- **Task to carry out**
How many lines in the records below contain the word "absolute"? Give only the number.

- **Provided data**
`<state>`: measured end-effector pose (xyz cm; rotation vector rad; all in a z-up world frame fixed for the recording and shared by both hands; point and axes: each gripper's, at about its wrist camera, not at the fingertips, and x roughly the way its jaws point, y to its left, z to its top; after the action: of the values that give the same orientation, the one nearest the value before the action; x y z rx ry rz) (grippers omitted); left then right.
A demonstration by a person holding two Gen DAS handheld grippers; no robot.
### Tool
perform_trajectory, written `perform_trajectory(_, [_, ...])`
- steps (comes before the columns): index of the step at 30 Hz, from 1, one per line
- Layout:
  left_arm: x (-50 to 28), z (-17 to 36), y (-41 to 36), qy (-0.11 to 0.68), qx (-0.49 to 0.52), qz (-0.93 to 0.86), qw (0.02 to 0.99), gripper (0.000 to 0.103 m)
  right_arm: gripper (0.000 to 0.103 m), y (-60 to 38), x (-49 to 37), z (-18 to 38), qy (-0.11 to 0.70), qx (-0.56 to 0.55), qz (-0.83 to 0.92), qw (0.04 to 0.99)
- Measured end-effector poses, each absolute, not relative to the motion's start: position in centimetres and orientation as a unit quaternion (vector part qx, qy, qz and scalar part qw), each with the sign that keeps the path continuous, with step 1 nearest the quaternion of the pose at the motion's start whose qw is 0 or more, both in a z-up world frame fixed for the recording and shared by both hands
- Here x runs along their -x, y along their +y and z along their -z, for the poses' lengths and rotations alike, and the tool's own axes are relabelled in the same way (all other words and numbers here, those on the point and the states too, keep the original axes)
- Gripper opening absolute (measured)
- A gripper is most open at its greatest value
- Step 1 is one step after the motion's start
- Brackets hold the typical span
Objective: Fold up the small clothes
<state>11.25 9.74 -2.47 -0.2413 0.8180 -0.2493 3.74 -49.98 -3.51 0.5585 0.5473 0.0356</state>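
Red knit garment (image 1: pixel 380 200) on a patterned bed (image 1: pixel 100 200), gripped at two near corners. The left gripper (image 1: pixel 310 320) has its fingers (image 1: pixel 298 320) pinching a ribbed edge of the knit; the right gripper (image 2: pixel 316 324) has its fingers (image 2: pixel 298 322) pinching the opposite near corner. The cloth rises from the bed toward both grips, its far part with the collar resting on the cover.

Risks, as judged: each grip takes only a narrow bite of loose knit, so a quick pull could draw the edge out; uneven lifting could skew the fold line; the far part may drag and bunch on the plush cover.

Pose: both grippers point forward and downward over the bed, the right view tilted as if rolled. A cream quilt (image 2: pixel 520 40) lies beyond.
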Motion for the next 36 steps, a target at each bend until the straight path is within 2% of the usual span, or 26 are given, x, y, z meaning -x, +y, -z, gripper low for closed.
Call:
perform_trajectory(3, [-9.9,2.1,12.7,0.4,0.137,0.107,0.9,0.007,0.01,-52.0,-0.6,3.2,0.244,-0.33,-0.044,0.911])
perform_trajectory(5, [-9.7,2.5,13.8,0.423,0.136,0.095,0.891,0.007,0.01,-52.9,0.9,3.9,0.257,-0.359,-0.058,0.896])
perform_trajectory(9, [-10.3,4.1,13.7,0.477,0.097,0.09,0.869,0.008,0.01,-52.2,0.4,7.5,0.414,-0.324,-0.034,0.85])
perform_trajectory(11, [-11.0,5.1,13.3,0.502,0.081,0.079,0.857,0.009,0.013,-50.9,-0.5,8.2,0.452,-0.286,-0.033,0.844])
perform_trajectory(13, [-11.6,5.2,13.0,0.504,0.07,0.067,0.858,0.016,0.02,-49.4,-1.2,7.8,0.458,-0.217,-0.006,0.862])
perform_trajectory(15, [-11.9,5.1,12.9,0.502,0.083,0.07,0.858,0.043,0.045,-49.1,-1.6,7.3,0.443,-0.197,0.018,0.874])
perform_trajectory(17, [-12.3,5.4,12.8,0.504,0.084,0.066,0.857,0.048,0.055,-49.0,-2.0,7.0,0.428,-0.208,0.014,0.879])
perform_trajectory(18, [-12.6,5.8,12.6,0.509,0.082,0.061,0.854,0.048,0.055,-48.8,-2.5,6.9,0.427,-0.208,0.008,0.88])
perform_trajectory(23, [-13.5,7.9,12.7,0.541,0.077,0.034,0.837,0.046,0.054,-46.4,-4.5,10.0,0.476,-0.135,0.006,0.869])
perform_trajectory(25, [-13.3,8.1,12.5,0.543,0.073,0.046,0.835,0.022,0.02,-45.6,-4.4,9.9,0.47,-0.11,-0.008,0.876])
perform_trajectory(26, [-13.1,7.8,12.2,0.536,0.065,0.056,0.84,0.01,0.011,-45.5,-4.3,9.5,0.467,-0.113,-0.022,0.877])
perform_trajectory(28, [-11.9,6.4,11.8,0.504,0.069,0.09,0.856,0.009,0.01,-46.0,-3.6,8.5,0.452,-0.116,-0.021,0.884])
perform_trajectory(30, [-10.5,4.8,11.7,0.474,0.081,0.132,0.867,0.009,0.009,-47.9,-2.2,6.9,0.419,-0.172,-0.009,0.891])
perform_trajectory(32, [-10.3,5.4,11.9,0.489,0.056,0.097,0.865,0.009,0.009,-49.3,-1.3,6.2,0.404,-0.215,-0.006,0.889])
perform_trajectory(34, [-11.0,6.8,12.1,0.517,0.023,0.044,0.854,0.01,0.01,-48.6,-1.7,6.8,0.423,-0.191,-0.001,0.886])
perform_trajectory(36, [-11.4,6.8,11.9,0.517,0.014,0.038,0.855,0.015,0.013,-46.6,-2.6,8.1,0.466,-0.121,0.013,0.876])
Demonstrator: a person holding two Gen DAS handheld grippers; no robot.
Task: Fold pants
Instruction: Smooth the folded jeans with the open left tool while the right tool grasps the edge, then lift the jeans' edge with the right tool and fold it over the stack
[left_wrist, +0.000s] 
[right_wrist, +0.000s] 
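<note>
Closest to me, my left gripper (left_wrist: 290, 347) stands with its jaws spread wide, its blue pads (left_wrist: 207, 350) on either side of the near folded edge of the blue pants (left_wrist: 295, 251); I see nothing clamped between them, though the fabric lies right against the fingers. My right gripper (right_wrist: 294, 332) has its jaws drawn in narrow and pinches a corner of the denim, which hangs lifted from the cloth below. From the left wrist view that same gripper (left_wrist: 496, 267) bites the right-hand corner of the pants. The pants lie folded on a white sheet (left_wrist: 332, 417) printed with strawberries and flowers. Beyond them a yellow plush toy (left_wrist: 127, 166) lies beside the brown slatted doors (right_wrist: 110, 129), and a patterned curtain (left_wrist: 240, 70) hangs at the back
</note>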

- **Finished exercise**
2